Purely beneficial and harmful drugs (see Material and Methods) that were beneficial to at least one FM were identified in the FMCM program (FC >2) and used to construct FDAM. The 46 drugs in the FDAM (Table 1) were much more numerous than the corresponding list found in traditional IGCM approach (which had 22 drugs). Thirty of the 46, or 65%, have either been studied individually as anti-tumour agents or have been certified to have preventive effects against a broad range of cancers (Table 1 and Table S3). The five drugs, thapsigargin, pyrvinium, trifluoperazine, ellipticine, and 0297417-0002B, which in our FDAM were harmful to at least one module, have been reported to show evidence for carcinogenesis/immune suppression activities (Figure 4, Table 1 and Table S3). We view the 41 drugs on the FDAM with no harmful links as candidate therapeutic drugs. The number of modules, or degrees (Table 1), to which a candidate drug was beneficial varied from 1 to 7. There were two degree-7 drugs, phenoxybenzamine and GW-8510, and three degree-5 drugs, thapsigargin, phthalylsulfathiazole, and medrysone (see Table 1 for full details on degrees and drug-module relation). A therapeutic drug compound is a minimum set of drugs culled from the list of candidate therapeutic drugs that covered all the modules. Many compounds could be constructed from the candidate drug list. There were two 2-compnent compounds, phenoxybenzamine+ISP and GW-8510+ISP, and 20 compounds with up to six drug components (Table 2). Barring drug-drug interaction, we predict these compounds to be free of harmful side effects at the intracellular level.

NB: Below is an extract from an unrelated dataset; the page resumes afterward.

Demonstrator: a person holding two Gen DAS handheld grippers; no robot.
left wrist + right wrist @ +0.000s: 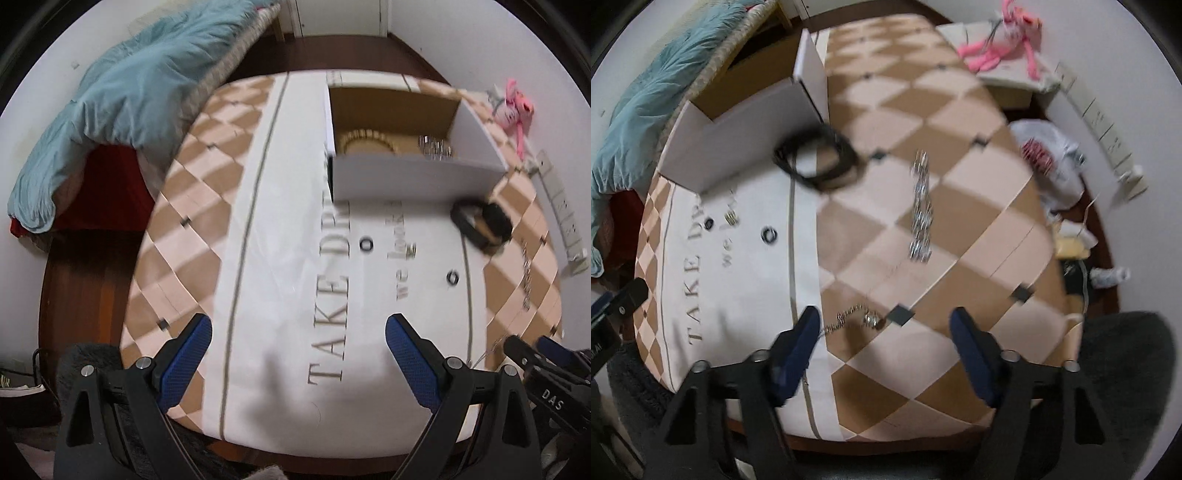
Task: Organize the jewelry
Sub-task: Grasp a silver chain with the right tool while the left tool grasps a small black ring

Figure 4. Function-drug association map (FDAM) for colorectal adenoma.

Nodes in the map are functional modules (FMs; gene sets) and drugs obtained by querying CMap using individual FMs. Drug-function links indicate beneficial (green) or harmful (red). Only drugs beneficial to at least one FM are included.

Comparison between IGCM and FMCM


As mentioned earlier, the characterization of a drug, namely beneficial or harmful, was much more stable FMCM than in IGCM (Figure 3).

Accuracy and specificity.

We used anti-tumor agents in the Therapeutic Target Database (TTD) to evaluate the accuracy and specificity (Material and Methods) of the FMCM and IGCM predictions. The “true” drug set in the test was the intersection of TTD and the CMap list, which included about 40% of TTD. For simplicity, we denote by IG3 the IGCM query at FC = 3 and the rest (queries with FC >3) by IGL. We found that FMCM had overall accuracy (Figure 5A) and specificity (Figure S4) similar to IG3 and higher than IGL, except for the immune system process module, where FMCM was worse than IGL.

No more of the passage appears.